また、PEP は構造化例外ハンドラーの上書き防止技術も備えています。その名のとおり、構造化例外ハンドラー (アプリケーションの実行中に例外や予期しないイベントが生じた場合に Windows パソコンが行うべき処理を指示するための Windows の特別なルーチン) を悪質なコードが上書きすることを阻止する PEP の機能です。例外処理は、ゼロによる除算や無効なメモリアドレスへのアクセス試行など、不測の事象により呼び出されます。Windows では、カテゴリごとに独自の「ハンドラー」ルーチンのセットが保持されています。残念なことに、悪賢い攻撃者は以下の 3 つの手順でこの例外処理の仕組みを乗っ取る方法に気付きました。

1. メモリの特定位置に悪質なコードを書き込む。
2. 特定の例外 (たとえばアクセス違反) に対する Windows の構造化例外ハンドラールーチンを上書きし、その悪質なコードを参照させる。
3. その例外を誘発して Windows に上書きされたハンドラールーチンを参照させ、悪質なコードを実行させる。

このような方法で、攻撃者はユーザーが特定の (乗っ取られた、または悪質な) Web サイトにアクセスしなくてもデバイスを完全に遠隔操作できるようになりました。これに対する PEP の保護戦略は、Windows の構造化例外ハンドラーの上書きを見張り、阻止する。これだけです。このようにして、PEP はこのアプローチを用いる多様なゼロデイ攻撃に対抗します。

未知の脆弱性保護の約束

PEP は、早期の保護という従来の保護から、未発見の隠れた脆弱性さえ事実上修復してシステムを強固に守る即応のプロアクティブ保護に移行してご利用いただけるという大きな利点をノートンのお客様に提供する革新的フレームワークです。

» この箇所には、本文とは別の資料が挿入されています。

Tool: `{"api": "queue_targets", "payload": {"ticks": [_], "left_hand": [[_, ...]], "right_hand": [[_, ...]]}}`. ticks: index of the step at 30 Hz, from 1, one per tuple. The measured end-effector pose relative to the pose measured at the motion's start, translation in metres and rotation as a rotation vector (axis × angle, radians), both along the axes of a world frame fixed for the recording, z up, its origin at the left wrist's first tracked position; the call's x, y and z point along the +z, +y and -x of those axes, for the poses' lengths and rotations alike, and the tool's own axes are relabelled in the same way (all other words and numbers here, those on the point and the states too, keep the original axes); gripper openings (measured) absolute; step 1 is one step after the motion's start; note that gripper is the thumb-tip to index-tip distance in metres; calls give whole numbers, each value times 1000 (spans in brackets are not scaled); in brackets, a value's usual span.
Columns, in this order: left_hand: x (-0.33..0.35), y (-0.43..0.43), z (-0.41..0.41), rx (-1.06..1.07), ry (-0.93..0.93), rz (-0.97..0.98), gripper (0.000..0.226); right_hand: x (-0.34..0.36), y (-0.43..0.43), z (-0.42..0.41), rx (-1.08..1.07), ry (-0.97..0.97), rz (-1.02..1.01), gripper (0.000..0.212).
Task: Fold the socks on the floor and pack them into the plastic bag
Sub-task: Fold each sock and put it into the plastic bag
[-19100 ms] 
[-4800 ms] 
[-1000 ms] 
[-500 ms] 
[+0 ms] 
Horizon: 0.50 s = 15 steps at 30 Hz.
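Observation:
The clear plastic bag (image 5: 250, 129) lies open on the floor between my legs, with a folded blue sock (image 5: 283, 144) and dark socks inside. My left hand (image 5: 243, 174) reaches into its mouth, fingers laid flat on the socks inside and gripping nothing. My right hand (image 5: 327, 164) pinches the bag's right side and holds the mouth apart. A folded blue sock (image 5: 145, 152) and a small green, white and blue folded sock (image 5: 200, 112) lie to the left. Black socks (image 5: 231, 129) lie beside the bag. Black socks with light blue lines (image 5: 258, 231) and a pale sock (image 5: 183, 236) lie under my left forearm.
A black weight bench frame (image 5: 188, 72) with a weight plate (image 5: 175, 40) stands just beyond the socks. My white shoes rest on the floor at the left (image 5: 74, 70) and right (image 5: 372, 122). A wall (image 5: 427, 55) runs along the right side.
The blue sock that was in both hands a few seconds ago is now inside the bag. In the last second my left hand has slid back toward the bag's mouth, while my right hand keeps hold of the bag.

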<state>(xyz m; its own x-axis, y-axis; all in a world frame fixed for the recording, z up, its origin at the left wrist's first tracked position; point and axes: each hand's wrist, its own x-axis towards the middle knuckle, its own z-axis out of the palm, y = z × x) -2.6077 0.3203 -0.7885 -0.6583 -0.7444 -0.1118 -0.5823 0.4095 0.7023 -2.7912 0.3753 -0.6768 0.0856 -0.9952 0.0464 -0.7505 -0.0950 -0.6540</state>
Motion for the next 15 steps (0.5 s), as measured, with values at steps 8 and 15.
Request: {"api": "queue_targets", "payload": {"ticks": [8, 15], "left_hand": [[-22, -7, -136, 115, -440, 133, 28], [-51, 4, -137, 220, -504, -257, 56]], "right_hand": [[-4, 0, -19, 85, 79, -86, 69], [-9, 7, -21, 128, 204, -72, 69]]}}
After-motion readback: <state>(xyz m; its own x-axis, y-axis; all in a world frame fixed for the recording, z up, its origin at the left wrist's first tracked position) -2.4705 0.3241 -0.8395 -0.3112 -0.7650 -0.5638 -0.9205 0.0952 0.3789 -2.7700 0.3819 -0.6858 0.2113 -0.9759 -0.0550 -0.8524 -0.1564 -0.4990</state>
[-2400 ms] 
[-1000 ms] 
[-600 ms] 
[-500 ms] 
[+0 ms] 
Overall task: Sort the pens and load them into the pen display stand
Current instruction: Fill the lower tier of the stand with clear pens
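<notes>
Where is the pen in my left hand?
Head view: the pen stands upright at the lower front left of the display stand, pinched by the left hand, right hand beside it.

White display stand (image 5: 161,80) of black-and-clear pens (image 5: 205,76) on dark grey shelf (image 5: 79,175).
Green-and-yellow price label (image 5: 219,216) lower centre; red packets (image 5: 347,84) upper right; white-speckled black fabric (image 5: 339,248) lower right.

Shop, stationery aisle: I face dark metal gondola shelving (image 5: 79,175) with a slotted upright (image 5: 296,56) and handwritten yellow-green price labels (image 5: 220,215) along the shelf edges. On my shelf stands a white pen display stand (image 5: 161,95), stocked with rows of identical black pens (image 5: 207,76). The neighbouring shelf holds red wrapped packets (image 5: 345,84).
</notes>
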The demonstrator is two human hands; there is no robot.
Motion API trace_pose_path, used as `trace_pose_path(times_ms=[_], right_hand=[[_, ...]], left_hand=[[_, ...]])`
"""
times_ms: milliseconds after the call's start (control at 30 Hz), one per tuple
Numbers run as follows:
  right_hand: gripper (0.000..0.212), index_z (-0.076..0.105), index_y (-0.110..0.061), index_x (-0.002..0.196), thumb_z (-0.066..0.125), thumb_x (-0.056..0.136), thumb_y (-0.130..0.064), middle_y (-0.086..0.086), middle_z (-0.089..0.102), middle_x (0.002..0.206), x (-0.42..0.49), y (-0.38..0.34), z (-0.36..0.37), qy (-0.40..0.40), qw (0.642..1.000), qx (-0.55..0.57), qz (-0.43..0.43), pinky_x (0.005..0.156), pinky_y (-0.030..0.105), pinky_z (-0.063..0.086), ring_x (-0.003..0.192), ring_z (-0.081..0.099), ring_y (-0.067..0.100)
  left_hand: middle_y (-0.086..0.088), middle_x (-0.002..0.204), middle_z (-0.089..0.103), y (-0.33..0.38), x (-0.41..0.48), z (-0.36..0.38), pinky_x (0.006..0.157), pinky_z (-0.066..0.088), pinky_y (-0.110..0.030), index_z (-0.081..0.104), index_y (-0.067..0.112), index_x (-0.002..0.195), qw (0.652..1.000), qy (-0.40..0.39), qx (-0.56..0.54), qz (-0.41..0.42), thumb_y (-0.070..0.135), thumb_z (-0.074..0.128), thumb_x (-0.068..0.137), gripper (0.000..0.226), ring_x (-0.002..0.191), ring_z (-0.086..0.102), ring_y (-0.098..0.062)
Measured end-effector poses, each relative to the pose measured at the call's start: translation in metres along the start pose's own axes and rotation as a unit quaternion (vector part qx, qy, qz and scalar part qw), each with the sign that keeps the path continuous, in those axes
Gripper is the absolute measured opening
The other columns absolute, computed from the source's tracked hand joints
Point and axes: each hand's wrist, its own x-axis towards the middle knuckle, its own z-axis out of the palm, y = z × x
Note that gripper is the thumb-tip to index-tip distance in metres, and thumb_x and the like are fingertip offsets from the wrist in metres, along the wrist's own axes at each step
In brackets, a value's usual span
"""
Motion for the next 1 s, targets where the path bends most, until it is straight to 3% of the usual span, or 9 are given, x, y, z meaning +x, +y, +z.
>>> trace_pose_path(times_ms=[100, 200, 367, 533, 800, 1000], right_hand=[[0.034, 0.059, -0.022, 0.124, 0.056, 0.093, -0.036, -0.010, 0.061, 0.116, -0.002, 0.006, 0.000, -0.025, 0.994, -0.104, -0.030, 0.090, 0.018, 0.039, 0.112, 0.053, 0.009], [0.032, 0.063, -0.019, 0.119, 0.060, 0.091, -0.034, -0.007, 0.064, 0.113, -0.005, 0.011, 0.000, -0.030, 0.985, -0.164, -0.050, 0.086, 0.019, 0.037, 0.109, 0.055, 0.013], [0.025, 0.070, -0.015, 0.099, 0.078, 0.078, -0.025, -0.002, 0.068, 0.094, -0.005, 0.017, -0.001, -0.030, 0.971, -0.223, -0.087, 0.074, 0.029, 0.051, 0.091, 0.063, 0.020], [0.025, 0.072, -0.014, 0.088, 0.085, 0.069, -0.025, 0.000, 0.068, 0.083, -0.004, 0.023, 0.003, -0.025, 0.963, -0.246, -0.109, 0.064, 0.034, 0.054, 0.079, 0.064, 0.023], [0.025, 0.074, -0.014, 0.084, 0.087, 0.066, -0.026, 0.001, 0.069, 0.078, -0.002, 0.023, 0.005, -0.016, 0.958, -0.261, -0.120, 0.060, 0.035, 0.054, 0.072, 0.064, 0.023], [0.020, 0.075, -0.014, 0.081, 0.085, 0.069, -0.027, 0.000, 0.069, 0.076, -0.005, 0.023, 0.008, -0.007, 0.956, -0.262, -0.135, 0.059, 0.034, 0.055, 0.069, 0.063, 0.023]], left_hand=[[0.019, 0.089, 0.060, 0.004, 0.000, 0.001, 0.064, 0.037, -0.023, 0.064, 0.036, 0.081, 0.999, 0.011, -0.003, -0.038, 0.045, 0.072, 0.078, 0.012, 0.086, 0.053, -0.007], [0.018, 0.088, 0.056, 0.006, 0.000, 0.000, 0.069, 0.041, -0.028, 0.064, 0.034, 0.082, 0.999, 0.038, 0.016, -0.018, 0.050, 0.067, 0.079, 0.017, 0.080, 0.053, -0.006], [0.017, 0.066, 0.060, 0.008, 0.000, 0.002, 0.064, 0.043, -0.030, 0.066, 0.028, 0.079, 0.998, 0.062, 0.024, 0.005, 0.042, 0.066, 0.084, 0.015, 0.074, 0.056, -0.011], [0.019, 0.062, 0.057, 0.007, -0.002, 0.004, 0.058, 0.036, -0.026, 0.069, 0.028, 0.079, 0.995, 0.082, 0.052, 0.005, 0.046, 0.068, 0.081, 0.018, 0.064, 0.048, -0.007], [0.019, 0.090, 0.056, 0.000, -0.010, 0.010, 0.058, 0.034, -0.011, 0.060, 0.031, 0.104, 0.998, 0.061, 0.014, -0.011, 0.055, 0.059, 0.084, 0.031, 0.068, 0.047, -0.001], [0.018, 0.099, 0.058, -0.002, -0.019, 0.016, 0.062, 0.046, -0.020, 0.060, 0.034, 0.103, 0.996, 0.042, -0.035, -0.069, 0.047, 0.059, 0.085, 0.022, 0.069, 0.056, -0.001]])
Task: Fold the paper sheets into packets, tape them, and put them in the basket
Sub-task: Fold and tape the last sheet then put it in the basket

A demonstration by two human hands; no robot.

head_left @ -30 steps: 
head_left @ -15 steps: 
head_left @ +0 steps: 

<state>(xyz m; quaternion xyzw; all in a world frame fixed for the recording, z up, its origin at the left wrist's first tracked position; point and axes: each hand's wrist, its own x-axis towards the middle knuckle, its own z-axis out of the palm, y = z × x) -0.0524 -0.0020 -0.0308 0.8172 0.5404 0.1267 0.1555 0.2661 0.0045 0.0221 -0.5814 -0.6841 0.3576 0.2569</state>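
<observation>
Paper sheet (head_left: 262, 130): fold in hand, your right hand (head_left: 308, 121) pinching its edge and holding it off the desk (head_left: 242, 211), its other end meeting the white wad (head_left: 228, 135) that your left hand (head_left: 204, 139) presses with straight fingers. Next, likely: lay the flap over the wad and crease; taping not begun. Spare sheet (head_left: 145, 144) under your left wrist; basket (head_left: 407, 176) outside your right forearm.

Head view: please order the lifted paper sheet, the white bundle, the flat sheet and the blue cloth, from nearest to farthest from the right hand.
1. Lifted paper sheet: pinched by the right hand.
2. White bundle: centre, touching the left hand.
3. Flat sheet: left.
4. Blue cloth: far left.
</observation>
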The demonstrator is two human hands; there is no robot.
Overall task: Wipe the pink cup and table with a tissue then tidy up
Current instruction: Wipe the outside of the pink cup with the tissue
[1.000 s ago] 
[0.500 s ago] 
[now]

ビヘイビアベースのシステムは、その性質上、効果を持続させるのにシグネチャの更新に依存しないこともさらなる利点です。数カ月から数年もの間、修復や発見されない脆弱性が存在する一方で、ゼロデイ攻撃が増え広がり続けている今日の世界で、PEP はお客様のデジタルライフにとって非常に効果的で重要な保護層になります。